*WHAT THE TASK REQUIRES*: Nothing outside the range below should be printed. Output exactly the lines from the line with "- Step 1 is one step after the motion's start" to the line with "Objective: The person", both included.

===== RECORDS SHOWN =====

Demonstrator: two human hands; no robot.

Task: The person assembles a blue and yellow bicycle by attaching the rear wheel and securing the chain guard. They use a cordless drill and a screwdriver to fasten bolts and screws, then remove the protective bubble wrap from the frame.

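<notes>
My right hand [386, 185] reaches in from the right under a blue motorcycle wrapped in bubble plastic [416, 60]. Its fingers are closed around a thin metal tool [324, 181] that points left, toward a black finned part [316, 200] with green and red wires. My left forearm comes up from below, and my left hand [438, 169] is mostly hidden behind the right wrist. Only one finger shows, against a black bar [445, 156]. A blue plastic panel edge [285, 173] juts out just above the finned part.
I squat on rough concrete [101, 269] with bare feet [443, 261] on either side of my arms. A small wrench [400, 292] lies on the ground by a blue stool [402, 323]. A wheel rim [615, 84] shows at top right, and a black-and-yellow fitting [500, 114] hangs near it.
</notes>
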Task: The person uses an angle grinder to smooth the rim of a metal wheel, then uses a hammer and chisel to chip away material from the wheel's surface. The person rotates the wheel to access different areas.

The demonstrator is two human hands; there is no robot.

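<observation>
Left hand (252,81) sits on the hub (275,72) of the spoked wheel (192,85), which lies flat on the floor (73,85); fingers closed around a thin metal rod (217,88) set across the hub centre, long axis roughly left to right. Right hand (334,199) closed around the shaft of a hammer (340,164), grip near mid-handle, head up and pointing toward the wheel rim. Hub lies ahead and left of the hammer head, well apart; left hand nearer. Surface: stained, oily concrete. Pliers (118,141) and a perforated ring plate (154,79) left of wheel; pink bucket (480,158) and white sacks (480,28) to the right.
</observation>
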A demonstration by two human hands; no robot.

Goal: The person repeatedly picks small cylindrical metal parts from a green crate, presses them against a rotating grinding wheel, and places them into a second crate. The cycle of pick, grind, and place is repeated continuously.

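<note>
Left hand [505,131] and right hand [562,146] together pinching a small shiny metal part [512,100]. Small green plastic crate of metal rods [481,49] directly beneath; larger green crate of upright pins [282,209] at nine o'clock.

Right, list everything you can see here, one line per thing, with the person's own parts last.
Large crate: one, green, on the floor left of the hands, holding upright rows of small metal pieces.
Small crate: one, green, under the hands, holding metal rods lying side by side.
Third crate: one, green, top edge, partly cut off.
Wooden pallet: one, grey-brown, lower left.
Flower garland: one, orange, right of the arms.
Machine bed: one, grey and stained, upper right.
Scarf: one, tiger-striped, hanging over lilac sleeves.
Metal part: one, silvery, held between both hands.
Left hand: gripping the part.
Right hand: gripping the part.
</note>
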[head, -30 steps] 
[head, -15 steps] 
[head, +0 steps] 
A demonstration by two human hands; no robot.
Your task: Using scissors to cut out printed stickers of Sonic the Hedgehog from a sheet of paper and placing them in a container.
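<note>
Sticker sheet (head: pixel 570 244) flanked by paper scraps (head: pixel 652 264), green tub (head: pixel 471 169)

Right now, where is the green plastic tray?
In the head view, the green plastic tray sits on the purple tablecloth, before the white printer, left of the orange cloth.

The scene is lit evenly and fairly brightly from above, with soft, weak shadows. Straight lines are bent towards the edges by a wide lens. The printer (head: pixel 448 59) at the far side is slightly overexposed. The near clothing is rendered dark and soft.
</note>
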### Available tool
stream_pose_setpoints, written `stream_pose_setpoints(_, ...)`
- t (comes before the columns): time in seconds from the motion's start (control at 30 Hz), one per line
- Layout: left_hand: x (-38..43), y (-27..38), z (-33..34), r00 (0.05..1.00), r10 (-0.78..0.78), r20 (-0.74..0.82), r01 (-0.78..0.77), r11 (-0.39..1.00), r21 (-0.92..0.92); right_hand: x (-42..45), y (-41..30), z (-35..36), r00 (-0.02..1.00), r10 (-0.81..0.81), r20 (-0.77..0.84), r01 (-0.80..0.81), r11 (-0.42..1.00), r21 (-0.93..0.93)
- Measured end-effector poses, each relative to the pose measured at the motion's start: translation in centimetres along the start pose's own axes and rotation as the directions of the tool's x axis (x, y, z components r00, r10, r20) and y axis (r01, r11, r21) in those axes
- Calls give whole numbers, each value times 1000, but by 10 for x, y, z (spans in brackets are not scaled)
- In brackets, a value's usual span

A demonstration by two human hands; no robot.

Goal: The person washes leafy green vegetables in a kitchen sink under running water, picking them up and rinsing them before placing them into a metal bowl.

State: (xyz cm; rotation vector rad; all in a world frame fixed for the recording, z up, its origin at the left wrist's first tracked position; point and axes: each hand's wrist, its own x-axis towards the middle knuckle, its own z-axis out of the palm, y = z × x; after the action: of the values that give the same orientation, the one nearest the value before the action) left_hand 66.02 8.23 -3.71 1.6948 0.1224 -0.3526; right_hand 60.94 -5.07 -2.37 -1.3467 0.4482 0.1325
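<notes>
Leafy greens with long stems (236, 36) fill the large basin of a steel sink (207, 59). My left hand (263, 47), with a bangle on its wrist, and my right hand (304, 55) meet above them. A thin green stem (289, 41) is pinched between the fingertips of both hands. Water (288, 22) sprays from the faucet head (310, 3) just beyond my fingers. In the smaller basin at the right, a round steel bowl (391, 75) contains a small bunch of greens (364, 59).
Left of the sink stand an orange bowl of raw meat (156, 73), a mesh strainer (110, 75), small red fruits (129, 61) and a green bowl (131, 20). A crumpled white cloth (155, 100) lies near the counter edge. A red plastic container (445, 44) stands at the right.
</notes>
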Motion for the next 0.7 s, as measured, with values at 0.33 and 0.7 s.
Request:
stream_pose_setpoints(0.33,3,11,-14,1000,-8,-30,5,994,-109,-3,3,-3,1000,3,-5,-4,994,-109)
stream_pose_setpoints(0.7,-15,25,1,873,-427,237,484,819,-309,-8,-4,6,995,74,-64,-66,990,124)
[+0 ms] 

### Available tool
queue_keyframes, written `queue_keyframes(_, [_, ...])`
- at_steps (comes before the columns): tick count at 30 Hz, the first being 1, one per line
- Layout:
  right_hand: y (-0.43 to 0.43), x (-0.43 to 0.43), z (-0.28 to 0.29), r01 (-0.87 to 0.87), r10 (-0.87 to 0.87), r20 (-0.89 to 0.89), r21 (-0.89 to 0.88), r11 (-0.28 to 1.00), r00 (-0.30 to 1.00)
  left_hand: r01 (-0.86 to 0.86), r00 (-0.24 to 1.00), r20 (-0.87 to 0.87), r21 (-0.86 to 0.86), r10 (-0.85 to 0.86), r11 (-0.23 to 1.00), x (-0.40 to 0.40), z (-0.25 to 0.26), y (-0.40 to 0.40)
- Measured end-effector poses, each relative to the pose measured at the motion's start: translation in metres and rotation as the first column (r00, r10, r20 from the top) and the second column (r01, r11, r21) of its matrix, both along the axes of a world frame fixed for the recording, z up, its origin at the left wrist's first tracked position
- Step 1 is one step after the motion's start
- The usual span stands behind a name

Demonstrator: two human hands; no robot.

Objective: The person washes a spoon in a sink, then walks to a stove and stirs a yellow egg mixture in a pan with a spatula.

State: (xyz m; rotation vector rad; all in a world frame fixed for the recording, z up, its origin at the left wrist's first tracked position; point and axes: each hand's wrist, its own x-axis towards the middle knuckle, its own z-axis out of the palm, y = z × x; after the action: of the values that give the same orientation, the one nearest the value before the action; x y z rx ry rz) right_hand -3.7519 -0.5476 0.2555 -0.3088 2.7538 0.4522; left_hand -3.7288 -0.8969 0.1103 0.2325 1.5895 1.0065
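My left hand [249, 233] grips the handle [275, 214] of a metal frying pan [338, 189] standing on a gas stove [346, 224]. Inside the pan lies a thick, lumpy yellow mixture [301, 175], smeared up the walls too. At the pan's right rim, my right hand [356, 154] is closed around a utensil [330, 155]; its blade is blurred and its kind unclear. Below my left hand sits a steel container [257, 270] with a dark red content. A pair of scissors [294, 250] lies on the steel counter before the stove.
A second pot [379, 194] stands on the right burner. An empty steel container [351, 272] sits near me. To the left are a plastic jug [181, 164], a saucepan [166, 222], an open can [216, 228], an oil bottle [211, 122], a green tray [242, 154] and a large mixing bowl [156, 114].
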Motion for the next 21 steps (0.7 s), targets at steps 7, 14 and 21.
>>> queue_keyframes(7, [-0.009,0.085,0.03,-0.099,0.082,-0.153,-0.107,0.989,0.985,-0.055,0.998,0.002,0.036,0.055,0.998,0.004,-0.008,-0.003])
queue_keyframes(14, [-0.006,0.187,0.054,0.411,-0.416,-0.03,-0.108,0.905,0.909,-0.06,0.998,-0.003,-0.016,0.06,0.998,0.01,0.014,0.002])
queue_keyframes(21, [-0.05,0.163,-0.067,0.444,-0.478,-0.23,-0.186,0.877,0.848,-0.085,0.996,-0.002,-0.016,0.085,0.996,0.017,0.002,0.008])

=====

*TASK RESULT*:
- Step 1 is one step after the motion's start
- The usual span stands behind a name

Demonstrator: two human hands; no robot.

Objective: The person washes a spoon in a sink, then walks to a stove and stirs a yellow egg mixture in a pan with a spatula.

No further output is required for this answer.